## Task instructions:
Repeat the whole listing below precisely. Omit all pictures.
=== Section Start ===
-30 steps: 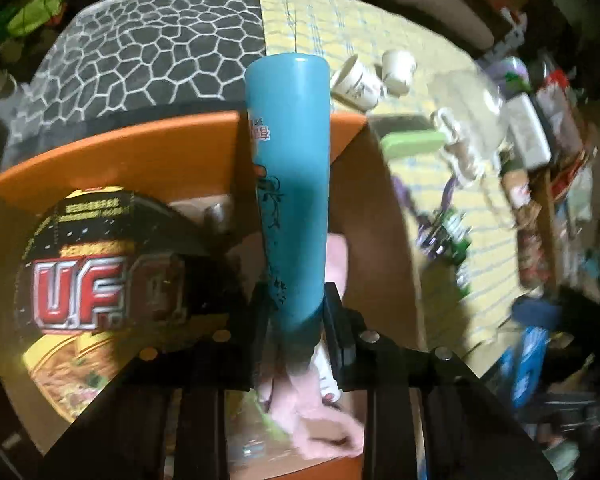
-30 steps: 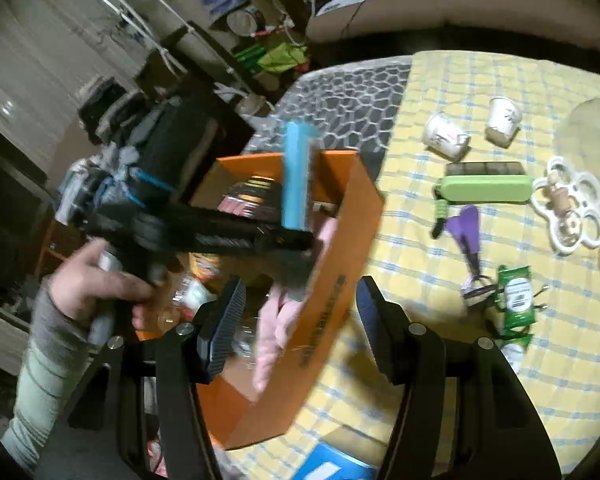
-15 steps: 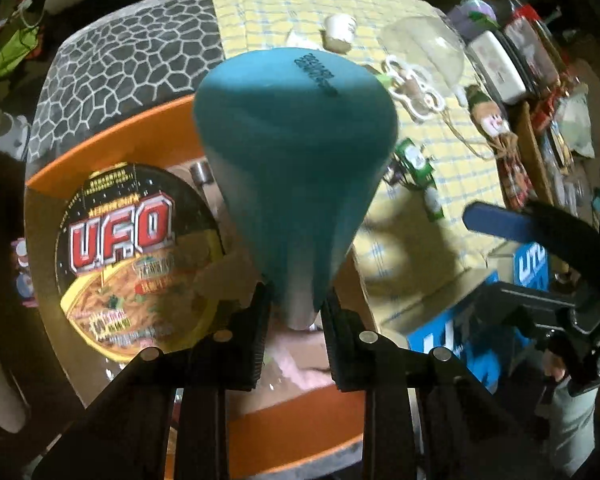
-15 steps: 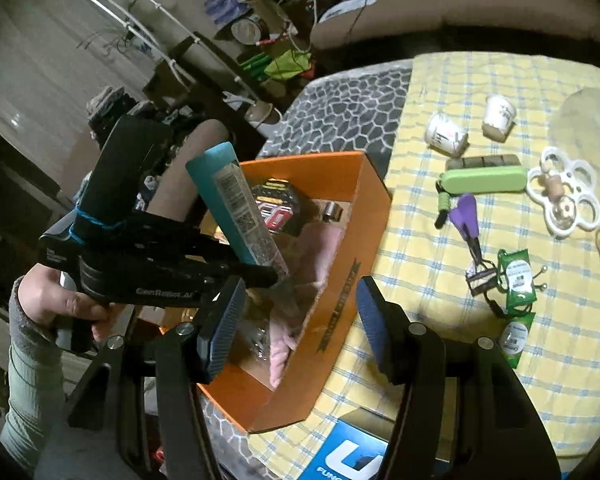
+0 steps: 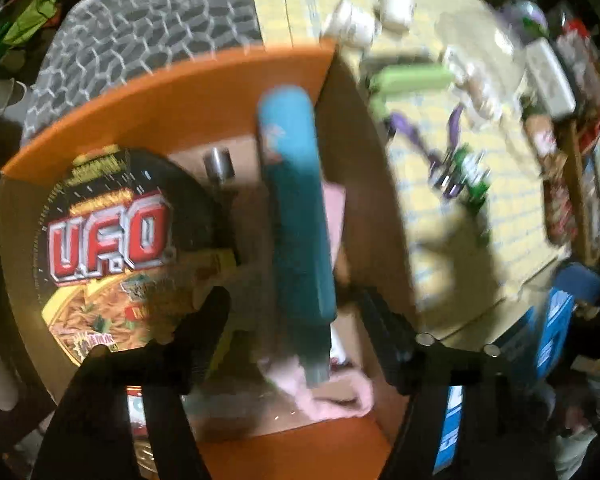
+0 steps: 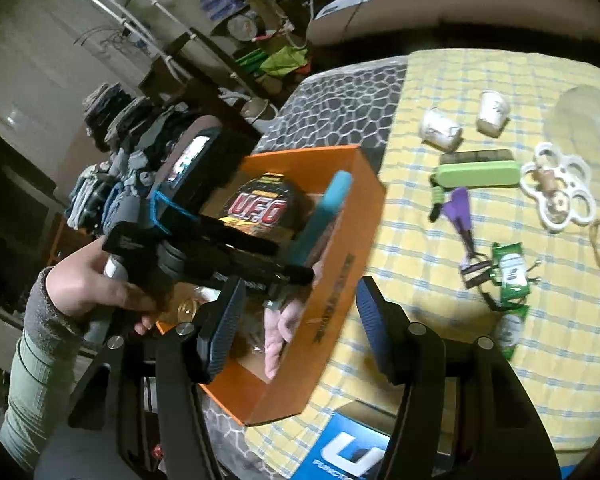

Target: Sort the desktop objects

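Released since before, teal tube (image 5: 296,216) upright in orange box (image 6: 336,280), left gripper (image 5: 292,312) opening, right gripper (image 6: 296,320) apart, empty.

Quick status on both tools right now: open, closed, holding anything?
Left tool: jaws opening, letting go of the teal tube over the orange box.
Right tool: open, holding nothing.

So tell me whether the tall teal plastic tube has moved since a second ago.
Yes. The teal tube has dropped out of the left gripper, whose jaws are opening, and now leans inside the orange box.
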Motion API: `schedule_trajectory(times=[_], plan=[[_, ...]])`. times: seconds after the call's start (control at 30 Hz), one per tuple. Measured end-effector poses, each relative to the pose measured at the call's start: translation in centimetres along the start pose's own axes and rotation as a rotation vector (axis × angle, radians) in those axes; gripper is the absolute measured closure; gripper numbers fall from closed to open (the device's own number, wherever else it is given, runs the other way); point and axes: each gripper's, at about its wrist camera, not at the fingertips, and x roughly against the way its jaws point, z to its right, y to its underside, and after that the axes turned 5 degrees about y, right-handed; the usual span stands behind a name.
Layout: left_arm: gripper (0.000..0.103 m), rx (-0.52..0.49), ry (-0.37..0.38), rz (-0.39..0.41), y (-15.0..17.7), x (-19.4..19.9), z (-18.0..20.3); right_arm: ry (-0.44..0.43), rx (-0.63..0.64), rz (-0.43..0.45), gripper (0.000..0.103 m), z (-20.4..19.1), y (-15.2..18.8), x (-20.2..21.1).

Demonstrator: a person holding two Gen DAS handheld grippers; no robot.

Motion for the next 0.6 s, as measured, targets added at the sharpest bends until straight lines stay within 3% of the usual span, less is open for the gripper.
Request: schedule_trajectory(times=[0.1, 0.17, 0.23, 0.4, 0.5, 0.6], plan=[[0.022, 0.004, 0.027, 0.095, 0.7, 3.3, 0.1, 0.008, 0.001, 0.020, 0.047, 0.3, -0.6, 0.8], [0.019, 0.014, -0.003, 0.174, 1.7, 5.4, 0.1, -0.011, 0.008, 0.034, 0.046, 0.1, -0.8, 1.2], [0.001, 0.012, 0.006, 0.234, 3.3, 6.9, 0.4, -0.033, 0.025, 0.039, 0.035, -0.6, -1.0, 1.2], [0.000, 0.059, -0.016, 0.297, 7.3, 6.9, -0.5, -0.031, 0.082, 0.020, 0.018, -3.4, -0.6, -0.2], [0.000, 0.114, -0.009, 0.318, 9.1, 6.1, -1.5, 0.009, 0.115, 0.010, 0.000, -4.8, -0.2, -1.4], [0.000, 0.146, -0.037, 0.341, 10.7, 6.1, -2.2, 0.029, 0.122, -0.009, 0.000, -5.7, 0.3, -2.2]])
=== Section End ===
## Task output:
-30 steps: 
-30 steps: 
-15 steps: 
-15 steps: 
+0 steps: 
+0 steps: 

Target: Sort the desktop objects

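Released since before, teal tube (image 5: 296,216) upright in orange box (image 6: 336,280), left gripper (image 5: 292,312) opening, right gripper (image 6: 296,320) apart, empty.

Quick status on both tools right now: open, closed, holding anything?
Left tool: jaws opening, letting go of the teal tube over the orange box.
Right tool: open, holding nothing.

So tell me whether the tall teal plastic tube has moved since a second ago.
Yes. The teal tube has dropped out of the left gripper, whose jaws are opening, and now leans inside the orange box.
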Motion API: `schedule_trajectory(times=[_], plan=[[_, ...]])`. times: seconds after the call's start (control at 30 Hz), one per tuple. Measured end-effector poses, each relative to the pose measured at the call's start: translation in centimetres along the start pose's own axes and rotation as a rotation vector (axis × angle, radians) in those axes; gripper is the absolute measured closure; gripper numbers fall from closed to open (the device's own number, wherever else it is given, runs the other way); point and axes: each gripper's, at about its wrist camera, not at the fingertips, and x roughly against the way its jaws point, z to its right, y to its underside, and after that the axes turned 5 degrees about y, right-handed; the usual span stands behind a name.
Layout: left_arm: gripper (0.000..0.103 m), rx (-0.52..0.49), ry (-0.37..0.38), rz (-0.39..0.41), y (-15.0..17.7), x (-19.4..19.9), z (-18.0..20.3); right_arm: ry (-0.44..0.43), rx (-0.63..0.64), rz (-0.43..0.45), gripper (0.000..0.103 m), z (-20.4..19.1), y (-15.2..18.8), x (-20.2..21.1).

Demonstrator: a person holding two Gen DAS handheld grippers; no robot.

Motion for the next 0.6 s, as measured, targets added at the sharpest bends until straight lines stay within 3% of the usual span, less is open for the gripper.
Request: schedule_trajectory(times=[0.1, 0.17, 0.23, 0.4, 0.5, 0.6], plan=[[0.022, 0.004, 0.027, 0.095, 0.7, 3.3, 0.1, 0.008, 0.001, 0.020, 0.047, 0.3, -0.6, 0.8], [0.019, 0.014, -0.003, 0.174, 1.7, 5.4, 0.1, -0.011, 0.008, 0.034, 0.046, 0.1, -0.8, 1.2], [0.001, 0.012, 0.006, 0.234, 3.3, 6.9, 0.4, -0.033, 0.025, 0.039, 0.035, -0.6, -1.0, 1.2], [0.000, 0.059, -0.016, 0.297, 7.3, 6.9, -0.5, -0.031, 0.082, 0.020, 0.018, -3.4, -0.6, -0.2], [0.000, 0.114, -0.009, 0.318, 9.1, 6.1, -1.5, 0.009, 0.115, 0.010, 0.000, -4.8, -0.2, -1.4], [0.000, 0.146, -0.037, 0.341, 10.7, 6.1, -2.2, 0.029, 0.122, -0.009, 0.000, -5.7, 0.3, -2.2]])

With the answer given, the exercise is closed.